» TO DO:
The required output is every line from the beginning of the entries below through the line that includes "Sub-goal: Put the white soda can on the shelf", copied exactly.

» Data items:
--------

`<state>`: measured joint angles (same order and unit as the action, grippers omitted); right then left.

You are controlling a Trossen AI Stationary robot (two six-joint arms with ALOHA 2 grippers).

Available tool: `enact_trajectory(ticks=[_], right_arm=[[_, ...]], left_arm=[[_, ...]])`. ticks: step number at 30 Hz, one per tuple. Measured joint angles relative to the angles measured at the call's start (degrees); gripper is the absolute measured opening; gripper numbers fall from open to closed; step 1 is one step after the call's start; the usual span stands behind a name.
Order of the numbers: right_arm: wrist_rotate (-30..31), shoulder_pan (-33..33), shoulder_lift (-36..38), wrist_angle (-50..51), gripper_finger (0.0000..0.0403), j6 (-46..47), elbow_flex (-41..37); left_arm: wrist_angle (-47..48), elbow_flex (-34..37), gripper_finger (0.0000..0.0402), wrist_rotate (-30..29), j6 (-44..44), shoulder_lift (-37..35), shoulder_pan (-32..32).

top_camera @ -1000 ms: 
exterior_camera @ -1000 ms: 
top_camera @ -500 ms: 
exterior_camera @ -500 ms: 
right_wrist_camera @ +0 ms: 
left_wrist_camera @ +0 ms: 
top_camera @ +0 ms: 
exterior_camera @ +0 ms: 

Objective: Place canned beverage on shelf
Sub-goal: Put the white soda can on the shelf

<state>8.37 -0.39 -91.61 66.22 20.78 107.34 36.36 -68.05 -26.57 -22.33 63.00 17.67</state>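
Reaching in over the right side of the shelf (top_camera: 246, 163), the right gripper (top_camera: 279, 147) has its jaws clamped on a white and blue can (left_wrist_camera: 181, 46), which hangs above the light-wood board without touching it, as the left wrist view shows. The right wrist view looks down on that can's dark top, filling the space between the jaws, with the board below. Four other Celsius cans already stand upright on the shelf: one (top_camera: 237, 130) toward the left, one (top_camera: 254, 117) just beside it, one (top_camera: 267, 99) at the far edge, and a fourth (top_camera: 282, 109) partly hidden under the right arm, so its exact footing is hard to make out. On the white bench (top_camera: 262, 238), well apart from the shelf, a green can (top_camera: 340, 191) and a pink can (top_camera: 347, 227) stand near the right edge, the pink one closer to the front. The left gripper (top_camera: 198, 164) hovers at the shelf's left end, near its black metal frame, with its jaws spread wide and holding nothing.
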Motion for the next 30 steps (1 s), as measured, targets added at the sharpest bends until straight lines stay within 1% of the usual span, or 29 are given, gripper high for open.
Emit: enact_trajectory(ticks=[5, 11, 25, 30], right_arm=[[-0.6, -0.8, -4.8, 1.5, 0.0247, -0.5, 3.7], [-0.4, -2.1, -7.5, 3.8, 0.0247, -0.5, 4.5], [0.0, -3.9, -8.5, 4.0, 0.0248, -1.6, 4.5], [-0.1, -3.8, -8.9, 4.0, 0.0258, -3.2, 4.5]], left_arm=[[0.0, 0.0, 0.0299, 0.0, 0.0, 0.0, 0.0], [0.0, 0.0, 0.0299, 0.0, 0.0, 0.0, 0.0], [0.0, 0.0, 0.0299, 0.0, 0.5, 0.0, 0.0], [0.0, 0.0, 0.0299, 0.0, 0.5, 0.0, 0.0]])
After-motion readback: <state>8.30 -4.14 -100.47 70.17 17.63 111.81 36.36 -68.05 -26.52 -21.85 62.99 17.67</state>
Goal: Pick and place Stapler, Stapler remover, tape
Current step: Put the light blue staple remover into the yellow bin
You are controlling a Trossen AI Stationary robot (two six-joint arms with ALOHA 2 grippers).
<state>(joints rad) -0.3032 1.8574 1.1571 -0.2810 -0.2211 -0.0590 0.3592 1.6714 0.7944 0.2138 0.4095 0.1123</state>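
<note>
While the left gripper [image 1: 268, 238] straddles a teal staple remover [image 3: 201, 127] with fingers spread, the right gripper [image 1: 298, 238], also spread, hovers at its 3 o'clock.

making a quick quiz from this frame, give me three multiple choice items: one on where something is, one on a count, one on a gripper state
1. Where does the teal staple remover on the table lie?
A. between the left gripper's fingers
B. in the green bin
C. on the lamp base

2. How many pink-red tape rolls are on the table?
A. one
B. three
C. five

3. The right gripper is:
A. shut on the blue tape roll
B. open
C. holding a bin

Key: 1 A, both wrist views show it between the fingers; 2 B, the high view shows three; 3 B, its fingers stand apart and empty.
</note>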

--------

» EXERCISE OUTPUT:
`<state>`: measured joint angles (same order and unit as the action, grippers omitted); right then left.

You are controlling a Trossen AI Stationary robot (two six-joint arms with ALOHA 2 grippers).

Available tool: `enact_trajectory(ticks=[_], right_arm=[[_, ...]], left_arm=[[_, ...]])`. ticks: step number at 30 Hz, one per tuple. Measured joint angles relative to the angles measured at the call's start (degrees); gripper is the absolute measured opening; gripper numbers fall from open to closed; step 1 is one step after the call's start; the usual span stands behind a name.
Order of the numbers: right_arm: wrist_rotate (-30..31), shoulder_pan (-33..33), shoulder_lift (-36..38), wrist_angle (-50..51), gripper_finger (0.0000..0.0403), j6 (-46..47), elbow_flex (-41..37); left_arm: wrist_angle (-47..48), elbow_flex (-34..37), gripper_finger (0.0000..0.0402), wrist_rotate (-30..29), j6 (-44..44), shoulder_lift (-37..35), shoulder_pan (-32..32).

top_camera @ -1000 ms: 
exterior_camera @ -1000 ms: 
top_camera @ -500 ms: 
exterior_camera @ -500 ms: 
right_wrist_camera @ +0 ms: 
left_wrist_camera @ +0 ms: 
top_camera @ +0 ms: 
exterior_camera @ +0 ms: 

Objective: Place canned beverage on shelf
Sub-goal: Put the white soda can on the shelf

The required answer is now complete.